Monetary deposit and loan tenders are the main policy tool for attaining the interest rate level that has been set.  In accordance with liquidity needs, the Bank of Israel offers that banks make deposits with it for terms of one day, one week, or a liquidity period, or take loans from the Bank of Israel for set periods of one day or one week.  Against these loans, the banks provide the Bank of Israel will collateral, including government bonds and Makam.


The monetary tender is a graduated tender on the interest rate.  In a tender on loans, the lowest interest rate is the Bank of Israel rate, and in a tender on deposits, the maximum interest rate is the Bank of Israel rate.  Demand is on interest rate spreads of basis points (hundredths of a percent), and the amount of each bank’s orders separate cannot exceed the amount of the loan or deposit offered in the entire tender.


In the past decade, there have been high liquidity surpluses in the banking system, so the regular tenders conducted by the Bank of Israel are for deposits of various ranges, through which the Bank of Israel absorbs the liquidity at the volume required to attain the set interest rate level.
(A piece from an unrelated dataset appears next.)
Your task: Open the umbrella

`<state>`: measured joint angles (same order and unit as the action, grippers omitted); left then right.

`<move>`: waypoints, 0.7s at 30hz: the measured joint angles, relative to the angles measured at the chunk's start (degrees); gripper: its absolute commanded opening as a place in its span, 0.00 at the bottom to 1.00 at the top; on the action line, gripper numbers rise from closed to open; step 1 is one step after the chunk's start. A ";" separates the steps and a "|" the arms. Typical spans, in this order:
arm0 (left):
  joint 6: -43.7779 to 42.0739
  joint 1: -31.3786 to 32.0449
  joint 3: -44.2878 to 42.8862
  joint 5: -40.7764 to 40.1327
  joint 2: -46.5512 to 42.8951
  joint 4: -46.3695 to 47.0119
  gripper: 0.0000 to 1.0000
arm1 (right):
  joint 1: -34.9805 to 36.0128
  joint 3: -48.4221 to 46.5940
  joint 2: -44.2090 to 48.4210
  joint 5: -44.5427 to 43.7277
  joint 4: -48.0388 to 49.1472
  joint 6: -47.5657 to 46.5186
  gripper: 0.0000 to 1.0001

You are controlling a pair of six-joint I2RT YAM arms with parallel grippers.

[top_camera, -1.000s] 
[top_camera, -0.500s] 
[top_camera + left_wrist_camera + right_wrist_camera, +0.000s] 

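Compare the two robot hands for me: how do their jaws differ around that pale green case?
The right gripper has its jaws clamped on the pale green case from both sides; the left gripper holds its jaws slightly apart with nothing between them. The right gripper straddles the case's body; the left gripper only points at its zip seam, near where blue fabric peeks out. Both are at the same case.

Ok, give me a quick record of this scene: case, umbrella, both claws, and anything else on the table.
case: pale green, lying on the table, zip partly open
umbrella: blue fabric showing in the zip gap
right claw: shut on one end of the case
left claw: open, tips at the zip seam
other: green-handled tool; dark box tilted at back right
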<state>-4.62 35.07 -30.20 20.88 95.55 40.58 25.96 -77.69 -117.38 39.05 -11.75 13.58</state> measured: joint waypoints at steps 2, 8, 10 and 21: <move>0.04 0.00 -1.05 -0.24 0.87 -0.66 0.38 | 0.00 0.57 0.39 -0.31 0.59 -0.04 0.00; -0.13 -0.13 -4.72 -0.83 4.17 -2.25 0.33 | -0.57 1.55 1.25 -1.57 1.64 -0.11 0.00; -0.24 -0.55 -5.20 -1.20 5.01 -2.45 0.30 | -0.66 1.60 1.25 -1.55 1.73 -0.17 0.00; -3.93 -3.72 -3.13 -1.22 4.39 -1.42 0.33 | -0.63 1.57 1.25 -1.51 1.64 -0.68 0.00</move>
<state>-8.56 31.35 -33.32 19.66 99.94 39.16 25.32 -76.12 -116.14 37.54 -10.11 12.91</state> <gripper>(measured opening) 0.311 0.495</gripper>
Long-term loan program:  In response to the COVID-19 crisis, the Bank of Israel Monetary Committee decided upon a special program of long-term loans.  As part of the program, the Bank of Israel issued loans in a number of tranches for periods of 3 or 4 years at interest rates of 0.1 percent or -0.1 percent, on condition that the banking corporations provide credit to small and micro businesses.  A total of NIS 40 billion in loans was issued as part of the program, and the program ended in July 2021.